Threat researcher’s complaint reveals the central bank’s portal leaked credentials, contact details, and device fingerprints amid audit gaps and weak protections.
According to a news report by The Register, India’s central bank had created the .bank.in subdomain in 2025 and told domestic banks to adopt it for their online services, a move meant to make fraudulent lookalike sites harder to use for phishing.
That trust-building effort is now under scrutiny after a security researcher said the system’s sole registrar, the Institute for Development and Research in Banking Technology (IDRBT), mishandled the domain-registration portal and exposed sensitive information.
The allegation was detailed in a report and in a post by CashlessConsumer, a group that promotes cashless payments and says it advocates on behalf of citizens in India’s digital-payments ecosystem.
According to the complaint, the IDRBT registration portal exposed its REST API through more than 30 unauthenticated endpoints, allowing anyone with basic tools to pull bcrypt password hashes, mobile numbers, email addresses, login IPs, and device fingerprints tied to thousands of bank employees involved in managing the country’s banking domains.
The researcher, identified as “Srikanth L”, also said the data showed some banks hosting websites on shared servers in the United States, Singapore, and Lithuania, while a large share of registered .bank.in domains lacked DNSSEC and DMARC protections and many relied on free Let’s Encrypt certificates. The post also alleged that the official portal had gone ‘live’ without a proper security audit without secure APIs for 13 months.

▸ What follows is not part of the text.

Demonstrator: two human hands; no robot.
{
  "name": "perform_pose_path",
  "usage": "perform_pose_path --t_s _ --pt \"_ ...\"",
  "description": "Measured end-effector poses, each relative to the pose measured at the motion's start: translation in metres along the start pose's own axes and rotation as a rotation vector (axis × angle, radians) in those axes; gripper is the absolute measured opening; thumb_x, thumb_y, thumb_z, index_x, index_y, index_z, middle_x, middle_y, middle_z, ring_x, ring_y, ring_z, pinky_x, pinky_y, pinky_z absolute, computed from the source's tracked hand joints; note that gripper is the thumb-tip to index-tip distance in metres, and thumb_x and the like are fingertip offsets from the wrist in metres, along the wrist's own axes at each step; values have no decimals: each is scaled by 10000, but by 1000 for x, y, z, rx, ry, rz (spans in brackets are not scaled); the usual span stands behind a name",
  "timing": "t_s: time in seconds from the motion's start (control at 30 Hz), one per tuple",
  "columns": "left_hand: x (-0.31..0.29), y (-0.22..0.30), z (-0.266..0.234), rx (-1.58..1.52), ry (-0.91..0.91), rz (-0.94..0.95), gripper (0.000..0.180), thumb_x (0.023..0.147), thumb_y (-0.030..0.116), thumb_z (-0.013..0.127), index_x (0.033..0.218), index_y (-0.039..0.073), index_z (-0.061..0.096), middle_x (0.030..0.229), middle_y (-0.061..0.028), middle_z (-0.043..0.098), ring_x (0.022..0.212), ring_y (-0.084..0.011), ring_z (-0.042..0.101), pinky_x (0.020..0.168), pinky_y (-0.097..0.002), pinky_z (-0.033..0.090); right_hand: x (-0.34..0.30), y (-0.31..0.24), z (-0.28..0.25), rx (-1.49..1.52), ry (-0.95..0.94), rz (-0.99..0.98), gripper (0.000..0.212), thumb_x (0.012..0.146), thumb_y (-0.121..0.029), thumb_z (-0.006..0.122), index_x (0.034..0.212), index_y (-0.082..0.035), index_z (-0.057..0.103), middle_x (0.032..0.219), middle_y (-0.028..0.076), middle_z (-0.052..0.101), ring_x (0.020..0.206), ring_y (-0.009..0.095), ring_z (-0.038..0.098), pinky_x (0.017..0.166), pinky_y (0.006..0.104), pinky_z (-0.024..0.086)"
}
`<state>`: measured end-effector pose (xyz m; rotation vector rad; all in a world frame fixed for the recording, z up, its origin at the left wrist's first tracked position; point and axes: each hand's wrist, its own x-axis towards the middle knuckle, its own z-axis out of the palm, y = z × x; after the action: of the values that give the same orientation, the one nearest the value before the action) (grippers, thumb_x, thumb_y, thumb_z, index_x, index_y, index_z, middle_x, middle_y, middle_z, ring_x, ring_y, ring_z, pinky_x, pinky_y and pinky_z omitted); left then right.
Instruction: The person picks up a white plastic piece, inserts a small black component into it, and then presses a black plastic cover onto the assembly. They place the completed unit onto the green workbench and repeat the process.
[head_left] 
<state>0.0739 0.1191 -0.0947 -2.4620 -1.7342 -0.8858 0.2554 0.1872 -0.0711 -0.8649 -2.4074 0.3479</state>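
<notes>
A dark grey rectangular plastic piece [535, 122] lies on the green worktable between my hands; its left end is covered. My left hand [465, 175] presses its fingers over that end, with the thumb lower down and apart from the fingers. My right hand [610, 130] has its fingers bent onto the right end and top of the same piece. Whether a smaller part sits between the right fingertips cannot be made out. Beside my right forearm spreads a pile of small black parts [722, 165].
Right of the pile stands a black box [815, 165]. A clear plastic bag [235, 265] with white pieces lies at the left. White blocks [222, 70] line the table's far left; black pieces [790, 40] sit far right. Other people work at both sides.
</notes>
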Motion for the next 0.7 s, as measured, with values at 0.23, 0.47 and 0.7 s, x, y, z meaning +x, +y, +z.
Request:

Srikanth L said he reported the issue in early June, and that IDRBT has since addressed the most serious security problems. As of the article’s publication, IDRBT, the Reserve Bank of India, and the Indian government had not publicly commented on the findings. Experts note that the slow response from the authorities underscores a familiar accountability gap: when trust infrastructure fails, any deafening silence from the authorities can deepen the damage and erode public confidence further.